A reasonable model for the “blowup factor” (actual time divided by estimated time) would be something like a log-normal distribution. If the estimate is one week, then let's model the real outcome as a random variable distributed according to the log-normal distribution around one week. This has the property that the median of the distribution is exactly one week, but the mean is much larger:

log normal

If we take the logarithm of the blowup factor, we end up with a plain old normal distribution centered around 0. This assumes the median blowup factor is 1x, and as you hopefully remember, log(1) = 0. However, different tasks may have different uncertainties around 0. We can model this by varying the σ parameter which corresponds to the standard deviation of the normal distribution:

normal

Just to put some numbers on this: when log(actual / estimated) = 1 then the blowup factor is exp(1) = e = 2.72. It's equally likely that a project blows up by a factor of exp(2) = 7.4 as it is that it completes in exp(-2) = 0.14 i.e. completes in 14% of the estimated time.

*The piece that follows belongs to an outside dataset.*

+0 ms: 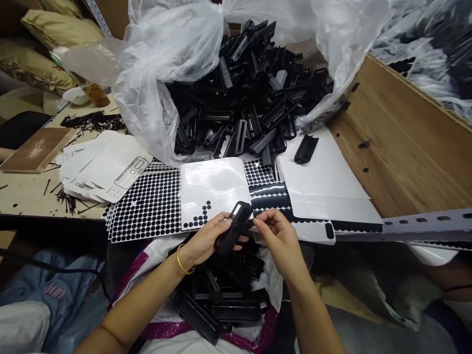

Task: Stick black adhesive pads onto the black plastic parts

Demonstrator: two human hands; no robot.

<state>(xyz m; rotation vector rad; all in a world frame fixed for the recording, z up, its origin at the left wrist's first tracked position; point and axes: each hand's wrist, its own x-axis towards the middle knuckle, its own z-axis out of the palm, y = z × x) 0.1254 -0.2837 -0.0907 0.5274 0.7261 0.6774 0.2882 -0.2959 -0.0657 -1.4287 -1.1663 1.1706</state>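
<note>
My left hand (212, 239), with a gold bangle at the wrist, is closed around a long black plastic casing (233, 229) with a light slot near its top, tilted upward to the right. Beside its right edge, the thumb and index finger of my right hand (277, 235) are pinched together. A small dark bit shows at those fingertips, too small to name. Just behind the hands lies a white backing sheet (214, 184) with several black round stickers left near its lower edge. Below my hands, an open bag (273, 295) on the lap holds more black casings (236, 310).
A plastic-lined box (147, 93) heaped with black casings (250, 98) stands behind. Sheets of black dots (147, 206) and a pile of white cards (99, 162) lie left. White sheets (324, 172) and a wooden panel (413, 142) are right. Another person's jeans (62, 290) show lower left.
</note>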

Intuitively the reason the mean is so large is that tasks that complete faster than estimated have no way to compensate for the tasks that take much longer than estimated. We're bounded by 0, but unbounded in the other direction.

Is this just a model? You bet! But I'll get to real data shortly and show that this in fact maps to reality reasonably well using some empirical data.

Software estimation

So far so good, but let's really try to understand what this means in terms of software estimation. Let's say we look at the roadmap and it consists of 20 different software projects and we're trying to estimate: how long is it going to take to complete all of them.

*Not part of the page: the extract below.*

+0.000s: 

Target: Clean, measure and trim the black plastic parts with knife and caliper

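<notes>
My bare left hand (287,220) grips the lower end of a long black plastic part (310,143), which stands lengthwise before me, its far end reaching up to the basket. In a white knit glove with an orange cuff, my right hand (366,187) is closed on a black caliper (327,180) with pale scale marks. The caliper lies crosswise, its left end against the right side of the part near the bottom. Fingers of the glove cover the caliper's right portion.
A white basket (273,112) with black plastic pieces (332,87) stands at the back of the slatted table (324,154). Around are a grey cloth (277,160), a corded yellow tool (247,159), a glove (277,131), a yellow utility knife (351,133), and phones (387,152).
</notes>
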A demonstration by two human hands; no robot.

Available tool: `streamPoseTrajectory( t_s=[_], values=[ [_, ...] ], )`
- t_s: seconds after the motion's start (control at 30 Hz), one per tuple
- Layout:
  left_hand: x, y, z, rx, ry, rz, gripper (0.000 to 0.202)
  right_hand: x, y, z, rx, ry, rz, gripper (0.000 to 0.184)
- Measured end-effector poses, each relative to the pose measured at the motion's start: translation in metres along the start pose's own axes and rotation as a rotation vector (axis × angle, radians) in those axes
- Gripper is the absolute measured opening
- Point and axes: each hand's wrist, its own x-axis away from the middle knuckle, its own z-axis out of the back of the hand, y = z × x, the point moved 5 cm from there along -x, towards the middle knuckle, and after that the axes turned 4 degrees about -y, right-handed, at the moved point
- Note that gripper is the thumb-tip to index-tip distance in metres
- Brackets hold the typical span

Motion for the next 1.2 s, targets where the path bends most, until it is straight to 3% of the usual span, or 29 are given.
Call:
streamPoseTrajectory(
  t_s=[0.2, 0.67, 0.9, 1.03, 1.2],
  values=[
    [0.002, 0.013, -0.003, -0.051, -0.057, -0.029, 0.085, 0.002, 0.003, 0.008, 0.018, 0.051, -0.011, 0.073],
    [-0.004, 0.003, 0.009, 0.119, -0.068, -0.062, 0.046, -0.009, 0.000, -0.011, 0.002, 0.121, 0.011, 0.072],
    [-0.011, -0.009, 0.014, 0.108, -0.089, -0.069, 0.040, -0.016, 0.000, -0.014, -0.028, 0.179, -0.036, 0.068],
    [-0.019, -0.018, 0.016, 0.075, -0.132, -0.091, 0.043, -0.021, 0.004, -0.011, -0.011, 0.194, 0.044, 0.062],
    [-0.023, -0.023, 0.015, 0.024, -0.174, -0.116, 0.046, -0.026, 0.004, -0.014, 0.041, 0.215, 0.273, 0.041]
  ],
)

Here's where the the mean becomes crucial. Means add, but medians do not. So if we want to get an idea of how long it will take to complete the sum of n projects, we need to look at the mean. Let's say we have three different projects in the pipeline with the exact same σ = 1:

Median Mean 99%
Task A 1.00 1.65 10.24
Task B 1.00 1.65 10.24
Task C 1.00 1.65 10.24
SUM 3.98 4.95 18.85

Note that the means add up and 4.95 = 1.65*3, but the other columns don't.

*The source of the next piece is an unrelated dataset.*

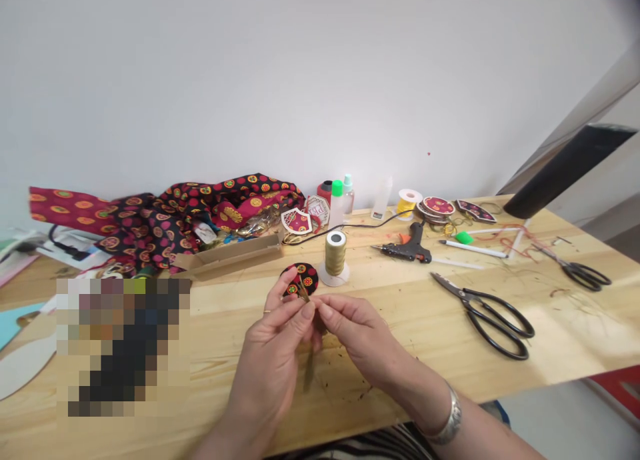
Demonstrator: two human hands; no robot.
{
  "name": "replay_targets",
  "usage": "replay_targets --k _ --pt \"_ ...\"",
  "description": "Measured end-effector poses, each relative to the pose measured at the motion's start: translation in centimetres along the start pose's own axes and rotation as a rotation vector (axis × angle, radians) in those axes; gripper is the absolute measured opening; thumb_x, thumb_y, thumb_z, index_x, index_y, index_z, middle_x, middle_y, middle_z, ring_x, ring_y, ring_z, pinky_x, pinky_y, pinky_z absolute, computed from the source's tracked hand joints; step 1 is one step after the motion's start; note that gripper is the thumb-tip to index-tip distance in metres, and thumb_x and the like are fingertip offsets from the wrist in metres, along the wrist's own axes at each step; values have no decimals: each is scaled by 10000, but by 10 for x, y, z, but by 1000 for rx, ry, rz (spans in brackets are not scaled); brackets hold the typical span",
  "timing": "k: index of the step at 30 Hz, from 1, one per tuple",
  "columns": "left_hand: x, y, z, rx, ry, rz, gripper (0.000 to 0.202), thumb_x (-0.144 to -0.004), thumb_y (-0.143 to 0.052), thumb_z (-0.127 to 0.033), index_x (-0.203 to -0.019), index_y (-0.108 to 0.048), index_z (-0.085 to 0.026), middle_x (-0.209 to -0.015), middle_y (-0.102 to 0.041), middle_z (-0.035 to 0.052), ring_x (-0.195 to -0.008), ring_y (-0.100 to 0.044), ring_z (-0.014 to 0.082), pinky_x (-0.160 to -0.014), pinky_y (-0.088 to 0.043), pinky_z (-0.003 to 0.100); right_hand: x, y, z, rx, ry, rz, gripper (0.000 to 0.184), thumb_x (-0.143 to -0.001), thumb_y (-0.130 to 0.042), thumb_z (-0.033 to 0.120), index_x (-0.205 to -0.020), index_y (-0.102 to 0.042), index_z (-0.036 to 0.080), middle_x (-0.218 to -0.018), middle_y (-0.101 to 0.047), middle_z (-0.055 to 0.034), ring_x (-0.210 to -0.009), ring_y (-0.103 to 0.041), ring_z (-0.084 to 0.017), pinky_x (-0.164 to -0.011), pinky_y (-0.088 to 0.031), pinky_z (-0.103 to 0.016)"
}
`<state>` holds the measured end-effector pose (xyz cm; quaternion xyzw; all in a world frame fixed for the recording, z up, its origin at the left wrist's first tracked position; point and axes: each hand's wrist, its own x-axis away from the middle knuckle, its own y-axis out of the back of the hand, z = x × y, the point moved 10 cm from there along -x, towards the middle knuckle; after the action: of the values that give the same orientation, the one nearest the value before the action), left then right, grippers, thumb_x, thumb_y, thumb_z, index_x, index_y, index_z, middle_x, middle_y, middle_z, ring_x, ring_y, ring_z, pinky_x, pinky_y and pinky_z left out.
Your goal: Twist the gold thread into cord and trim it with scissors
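Note:
My left hand (280,333) pinches a small round fabric-covered disc (301,278), black with red and yellow dots, holding it up over the wooden table (410,320). My right hand (350,333) meets it, fingertips pinched on a thin gold thread (306,296) at the disc's lower edge. A spool of gold thread (335,253) stands just behind the disc. A ring shows on my left hand and a silver bracelet on my right wrist.
Large black scissors (493,317) lie to the right, smaller scissors (577,270) farther right. A black glue gun (407,248), glue bottles (340,203), a yellow spool (409,203), fabric pieces (437,208), patterned cloth (165,220) and a cardboard box (230,257) sit behind.

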<state>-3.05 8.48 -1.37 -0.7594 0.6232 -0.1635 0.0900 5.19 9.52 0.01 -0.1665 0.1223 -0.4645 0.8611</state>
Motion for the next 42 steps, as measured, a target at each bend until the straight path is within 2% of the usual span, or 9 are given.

Now, let's add up three projects with different sigmas:

Median Mean 99%
Task A (σ = 0.5) 1.00 1.13 3.20
Task B (σ = 1) 1.00 1.65 10.24
Task C (σ = 2) 1.00 7.39 104.87
SUM 4.00 10.18 107.99

The means still add up, but are nowhere near the naïve 3 week estimate you might come up with. Note that the high-uncertainty project with σ=2 basically ends up dominating the mean time to completion. For the 99% percentile, it doesn't just dominate it, it basically absorbs all the other ones. We can do a bigger example:

Median Mean 99%
Task A (σ = 0.5) 1.00 1.13 3.20
Task B (σ = 0.5) 1.00 1.13 3.20
Task C (σ = 0.5) 1.00 1.13 3.20
Task D (σ = 1) 1.00 1.65 10.24
Task E (σ = 1) 1.00 1.65 10.24
Task F (σ = 1) 1.00 1.65 10.24
Task G (σ = 2) 1.00 7.39 104.87
SUM 9.74 15.71 112.65

Again, one single misbehaving task basically ends up dominating the calculation, at least for the 99% case. Even for mean though, the one freak project ends up taking over roughly half the time spend on these tasks, despite all of these tasks having a similar median time to completion. To make it simple, I assumed that all tasks have the same estimated size, but different uncertainties. The same math applies if we vary the size as well.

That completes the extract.